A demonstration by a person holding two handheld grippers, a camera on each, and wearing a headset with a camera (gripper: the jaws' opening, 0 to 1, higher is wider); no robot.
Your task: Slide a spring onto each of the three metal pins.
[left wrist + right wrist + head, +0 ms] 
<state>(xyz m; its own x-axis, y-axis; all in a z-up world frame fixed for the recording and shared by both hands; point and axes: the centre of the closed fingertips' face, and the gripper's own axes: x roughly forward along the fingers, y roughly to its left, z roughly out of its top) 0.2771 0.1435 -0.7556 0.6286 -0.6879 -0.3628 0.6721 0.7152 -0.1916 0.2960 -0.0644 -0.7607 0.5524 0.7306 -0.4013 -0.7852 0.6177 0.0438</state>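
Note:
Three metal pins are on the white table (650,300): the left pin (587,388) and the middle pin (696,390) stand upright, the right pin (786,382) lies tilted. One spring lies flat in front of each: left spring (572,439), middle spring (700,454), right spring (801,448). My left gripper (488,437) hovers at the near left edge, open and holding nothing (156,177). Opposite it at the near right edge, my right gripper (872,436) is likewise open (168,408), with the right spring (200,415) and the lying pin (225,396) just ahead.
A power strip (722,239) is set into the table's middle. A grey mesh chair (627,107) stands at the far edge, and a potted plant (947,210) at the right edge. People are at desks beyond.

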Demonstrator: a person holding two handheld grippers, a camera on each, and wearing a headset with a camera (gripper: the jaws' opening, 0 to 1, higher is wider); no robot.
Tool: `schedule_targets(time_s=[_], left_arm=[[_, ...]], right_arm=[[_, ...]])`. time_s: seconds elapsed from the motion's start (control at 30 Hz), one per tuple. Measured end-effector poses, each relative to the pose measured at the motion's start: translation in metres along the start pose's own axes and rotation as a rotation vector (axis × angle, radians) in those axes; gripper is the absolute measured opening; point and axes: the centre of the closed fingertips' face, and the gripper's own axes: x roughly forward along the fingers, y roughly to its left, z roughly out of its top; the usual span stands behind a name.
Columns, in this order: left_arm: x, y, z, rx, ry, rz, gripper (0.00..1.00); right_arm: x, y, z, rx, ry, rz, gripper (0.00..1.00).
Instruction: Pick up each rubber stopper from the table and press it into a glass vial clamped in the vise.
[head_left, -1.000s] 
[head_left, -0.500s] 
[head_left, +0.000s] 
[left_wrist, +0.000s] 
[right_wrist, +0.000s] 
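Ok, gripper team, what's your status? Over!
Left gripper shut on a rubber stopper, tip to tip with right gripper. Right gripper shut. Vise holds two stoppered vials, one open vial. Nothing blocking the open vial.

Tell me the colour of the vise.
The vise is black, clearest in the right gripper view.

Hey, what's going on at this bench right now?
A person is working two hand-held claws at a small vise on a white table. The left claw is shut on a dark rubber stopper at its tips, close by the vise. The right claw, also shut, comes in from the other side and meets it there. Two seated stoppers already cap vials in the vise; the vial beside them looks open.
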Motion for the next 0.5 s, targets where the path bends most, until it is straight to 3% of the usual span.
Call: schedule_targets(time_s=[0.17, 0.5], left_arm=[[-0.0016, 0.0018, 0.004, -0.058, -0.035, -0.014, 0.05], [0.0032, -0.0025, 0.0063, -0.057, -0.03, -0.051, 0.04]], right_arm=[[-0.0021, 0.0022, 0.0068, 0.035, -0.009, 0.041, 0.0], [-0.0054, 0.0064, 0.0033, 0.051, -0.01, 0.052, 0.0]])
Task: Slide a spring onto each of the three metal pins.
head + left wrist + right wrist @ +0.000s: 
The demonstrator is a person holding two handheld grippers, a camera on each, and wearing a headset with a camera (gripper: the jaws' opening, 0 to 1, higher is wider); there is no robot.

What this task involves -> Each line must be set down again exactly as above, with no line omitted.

The answer ->
A demonstration by a person holding two handheld grippers, a camera on each, and wearing a headset with a camera (gripper: the jaws' opening, 0 to 1, higher is wider); no robot.
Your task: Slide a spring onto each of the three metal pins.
[left wrist + right wrist + head, +0 ms] 
<state>(xyz m; its own x-axis, y-axis; all in a z-up world frame fixed for the recording and shared by both hands; point and axes: the centre of the closed fingertips' face, and the gripper's own axes: x roughly forward along the fingers, y roughly to its left, z roughly out of its top) 0.2771 0.1435 -0.7556 0.6286 -0.6879 -0.3628 0.6721 0.7152 -0.1916 0.2960 -0.0644 -0.7607 0.5524 0.7306 -0.4013 -0.7852 0.6177 0.0438</state>
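Note:
Three metal pins are on the white table (650,300): the left pin (587,388) and the middle pin (696,390) stand upright, the right pin (786,382) lies tilted. One spring lies flat in front of each: left spring (572,439), middle spring (700,454), right spring (801,448). My left gripper (488,437) hovers at the near left edge, open and holding nothing (156,177). Opposite it at the near right edge, my right gripper (872,436) is likewise open (168,408), with the right spring (200,415) and the lying pin (225,396) just ahead.
A power strip (722,239) is set into the table's middle. A grey mesh chair (627,107) stands at the far edge, and a potted plant (947,210) at the right edge. People are at desks beyond.
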
Demonstrator: a person holding two handheld grippers, a camera on each, and wearing a headset with a camera (gripper: the jaws' opening, 0 to 1, higher is wider); no robot.
Tool: `schedule_targets(time_s=[_], left_arm=[[_, ...]], right_arm=[[_, ...]])`. time_s: seconds elapsed from the motion's start (control at 30 Hz), one per tuple. Measured end-effector poses, each relative to the pose measured at the motion's start: translation in metres along the start pose's own axes and rotation as a rotation vector (axis × angle, radians) in those axes; gripper is the absolute measured opening; point and axes: the centre of the closed fingertips' face, and the gripper's own axes: x roughly forward along the fingers, y roughly to its left, z roughly out of its top; the usual span stands behind a name.
Columns, in this order: left_arm: x, y, z, rx, ry, rz, gripper (0.00..1.00); right_arm: x, y, z, rx, ry, rz, gripper (0.00..1.00).
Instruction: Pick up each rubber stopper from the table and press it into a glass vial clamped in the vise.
[head_left, -1.000s] 
[head_left, -0.500s] 
[head_left, +0.000s] 
[left_wrist, +0.000s] 
[right_wrist, +0.000s] 
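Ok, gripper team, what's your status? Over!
Left gripper shut on a rubber stopper, tip to tip with right gripper. Right gripper shut. Vise holds two stoppered vials, one open vial. Nothing blocking the open vial.

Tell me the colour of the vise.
The vise is black, clearest in the right gripper view.

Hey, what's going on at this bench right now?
A person is working two hand-held claws at a small vise on a white table. The left claw is shut on a dark rubber stopper at its tips, close by the vise. The right claw, also shut, comes in from the other side and meets it there. Two seated stoppers already cap vials in the vise; the vial beside them looks open.
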Motion for the next 0.5 s, targets where the path bends most, until it is straight to 3% of the usual span.
Call: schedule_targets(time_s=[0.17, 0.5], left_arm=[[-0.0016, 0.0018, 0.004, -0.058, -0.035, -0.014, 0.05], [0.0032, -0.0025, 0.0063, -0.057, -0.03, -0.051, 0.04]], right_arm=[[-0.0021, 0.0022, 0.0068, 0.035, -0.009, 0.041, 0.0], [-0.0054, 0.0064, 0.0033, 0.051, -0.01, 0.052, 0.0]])
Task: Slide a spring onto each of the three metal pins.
head + left wrist + right wrist @ +0.000s: 
The demonstrator is a person holding two handheld grippers, a camera on each, and wearing a headset with a camera (gripper: the jaws' opening, 0 to 1, higher is wider); there is no robot.

The work for this exercise is now done.